Map - imputing zeroes doesn't seem to impute enough zeroes #31

bobular · 2023-12-01T22:15:10Z

Megastudy

Filters:

PopBio ID = VBP0000844
Collection start date: 2022-05-01 to 2022-11-01
Provider name for collection site: Canyon Rim Church

Markers: donut by species

Floater: timeline

unbiased specimen count vs. collection start date
overlay with species
bin width = 1 day

Should be available in this saved analysis: https://vectorbase.org/vectorbase/app/workspace/maps/A4nuqcm/import

Two issues

There ought to points for each species for all timepoints - where there are currently no points, the points should be at zero
There exist collections with no samples at all for some time points: 2022-06-01, 2022-06-14, 2022-08-16, 2022-08-30 and 2022-09-27 - these are shown in the Collection dates floating histogram - these should also have zero points for all species

I notice that there is a __UNSELECTED__ series returned from the back end with all zero y values. The client didn't ask for this (it only sent three overlayValues in the requests for markers and lineplot). I don't think these are the missing zeroes.

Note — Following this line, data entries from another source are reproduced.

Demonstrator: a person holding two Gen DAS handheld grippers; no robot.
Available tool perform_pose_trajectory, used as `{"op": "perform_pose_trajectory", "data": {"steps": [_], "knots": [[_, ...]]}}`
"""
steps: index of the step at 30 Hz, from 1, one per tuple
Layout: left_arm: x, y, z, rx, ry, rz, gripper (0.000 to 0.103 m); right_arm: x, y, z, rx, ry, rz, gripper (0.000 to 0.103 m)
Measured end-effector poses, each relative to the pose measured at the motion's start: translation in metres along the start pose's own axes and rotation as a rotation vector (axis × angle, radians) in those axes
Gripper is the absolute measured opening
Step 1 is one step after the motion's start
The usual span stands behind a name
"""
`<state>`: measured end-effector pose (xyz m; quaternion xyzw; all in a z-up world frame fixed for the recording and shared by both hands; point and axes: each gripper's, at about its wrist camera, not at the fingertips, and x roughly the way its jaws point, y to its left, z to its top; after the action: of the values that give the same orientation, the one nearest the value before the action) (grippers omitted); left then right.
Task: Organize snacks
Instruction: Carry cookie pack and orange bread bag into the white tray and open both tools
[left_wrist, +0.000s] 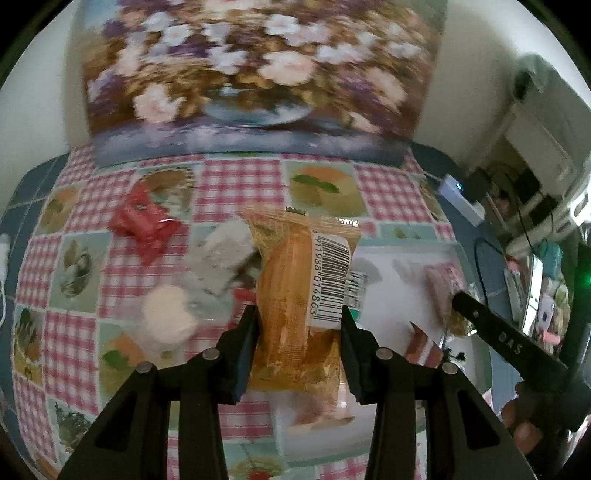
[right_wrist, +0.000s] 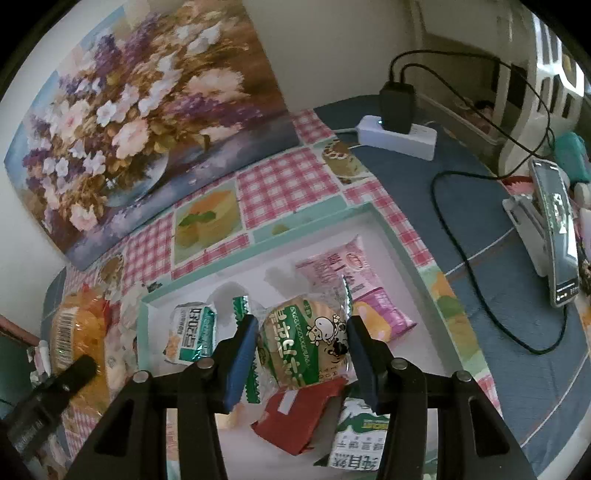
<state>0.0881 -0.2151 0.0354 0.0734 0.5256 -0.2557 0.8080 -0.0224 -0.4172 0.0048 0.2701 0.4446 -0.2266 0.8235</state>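
My left gripper (left_wrist: 299, 332) is shut on an orange snack packet (left_wrist: 295, 295) with a barcode label, held above the checked tablecloth. In the right wrist view this packet (right_wrist: 70, 332) shows at the far left. My right gripper (right_wrist: 301, 350) is shut on a round green-and-white wrapped cake (right_wrist: 306, 343) with a cow cartoon, over the white tray (right_wrist: 258, 236). In the tray lie a pink packet (right_wrist: 354, 284), a small green-and-white packet (right_wrist: 192, 332), a red packet (right_wrist: 299, 417) and a green-and-white carton (right_wrist: 358, 443). A red snack (left_wrist: 144, 225) and grey-white packets (left_wrist: 225, 254) lie on the cloth.
A flower painting (right_wrist: 129, 122) leans on the wall behind the table. A white power strip (right_wrist: 399, 136) with a black charger, trailing cables (right_wrist: 461, 251) and a phone on a stand (right_wrist: 554, 229) sit to the right. A round white item (left_wrist: 170, 314) lies near the loose snacks.
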Motion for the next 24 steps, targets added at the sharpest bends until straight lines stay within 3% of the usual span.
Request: {"op": "perform_pose_trajectory", "data": {"steps": [10,24], "knots": [[0.025,-0.046,-0.007,0.090,0.056,-0.024,0.043,0.003,-0.010,-0.001,0.023,0.011,0.008,0.053],[0.046,-0.055,-0.013,0.091,0.100,-0.034,0.043,0.017,0.002,-0.007,-0.021,0.041,-0.010,0.053]]}}
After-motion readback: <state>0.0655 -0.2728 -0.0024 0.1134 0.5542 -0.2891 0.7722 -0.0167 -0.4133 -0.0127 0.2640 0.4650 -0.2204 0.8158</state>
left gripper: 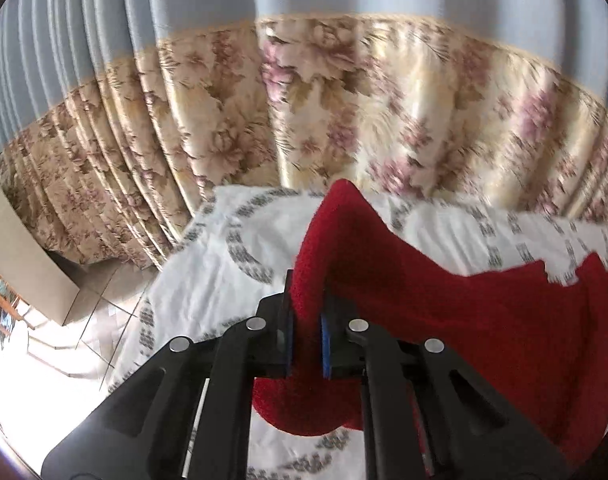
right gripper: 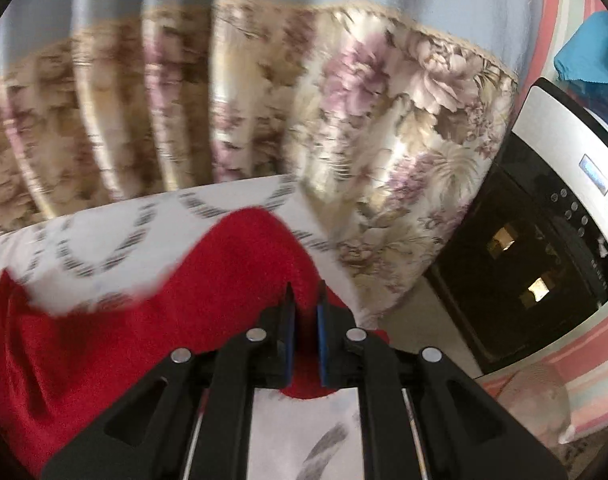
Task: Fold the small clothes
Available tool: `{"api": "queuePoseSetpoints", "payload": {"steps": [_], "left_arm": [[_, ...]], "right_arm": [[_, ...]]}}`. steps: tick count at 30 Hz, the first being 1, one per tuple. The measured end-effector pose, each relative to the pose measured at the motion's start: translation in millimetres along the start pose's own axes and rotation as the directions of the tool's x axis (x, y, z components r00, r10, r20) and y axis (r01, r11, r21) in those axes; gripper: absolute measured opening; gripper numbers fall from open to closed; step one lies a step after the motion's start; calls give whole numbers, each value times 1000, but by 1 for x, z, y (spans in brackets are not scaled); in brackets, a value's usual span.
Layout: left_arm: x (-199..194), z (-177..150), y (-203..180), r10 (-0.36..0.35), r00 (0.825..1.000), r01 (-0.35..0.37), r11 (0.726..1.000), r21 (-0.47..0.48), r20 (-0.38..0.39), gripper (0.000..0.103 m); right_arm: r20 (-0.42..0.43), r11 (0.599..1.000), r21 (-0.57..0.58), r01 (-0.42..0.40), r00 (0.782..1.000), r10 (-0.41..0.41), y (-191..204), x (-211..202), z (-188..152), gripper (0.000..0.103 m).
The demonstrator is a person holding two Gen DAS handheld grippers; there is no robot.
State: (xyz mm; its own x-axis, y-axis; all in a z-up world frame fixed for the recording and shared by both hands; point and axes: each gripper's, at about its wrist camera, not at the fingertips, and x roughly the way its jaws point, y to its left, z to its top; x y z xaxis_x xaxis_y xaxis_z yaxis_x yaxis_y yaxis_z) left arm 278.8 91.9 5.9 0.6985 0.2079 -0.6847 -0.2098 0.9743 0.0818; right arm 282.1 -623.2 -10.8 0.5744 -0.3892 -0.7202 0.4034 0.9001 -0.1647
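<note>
A red fleecy garment (left gripper: 483, 320) hangs lifted over a white sheet with grey ring patterns (left gripper: 220, 264). My left gripper (left gripper: 307, 312) is shut on one corner of it, which sticks up past the fingertips. The cloth stretches away to the right from there. In the right wrist view the same red garment (right gripper: 208, 280) spreads to the left, and my right gripper (right gripper: 305, 304) is shut on its other corner. The cloth sags between the two grips above the sheet (right gripper: 116, 232).
A floral curtain (left gripper: 343, 112) with a pale blue upper part hangs right behind the sheeted surface. Tiled floor and a cardboard box (left gripper: 28, 260) lie at the left. A black and white appliance (right gripper: 543, 232) stands at the right, with a blue cloth (right gripper: 587, 52) above it.
</note>
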Motion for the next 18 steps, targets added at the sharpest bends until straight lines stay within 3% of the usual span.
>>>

The text was updated successfully, but these errors were encountered:

bobular · 2023-12-01T22:41:34Z

Looked closer at the __UNSELECTED__ stratum of the histogram (of unbiased specimen count) response. It certainly returns a count of zeroes (equal to the number of collections in the subset, it seem) but only in this __UNSELECTED__ stratum.

But with stratification turned off, one would expect the histogram to return counts for zeroes and it doesn't. (I check this by setting the bin width to 0.1)

d-callan · 2023-12-04T16:19:55Z

i think i know why the histo doesnt impute zeroes when the overlay is turned off, and will think about how to fix that.. the missing time points for species ill have to investigate some more..

d-callan · 2023-12-11T18:11:04Z

ive spent a bit of time looking at this and thinking about it in a bit more depth. one thing thats clear so far is that we need to find all combinations of values for all study specific vocab variables regardless of if the study specific vocab variable is in the final plot.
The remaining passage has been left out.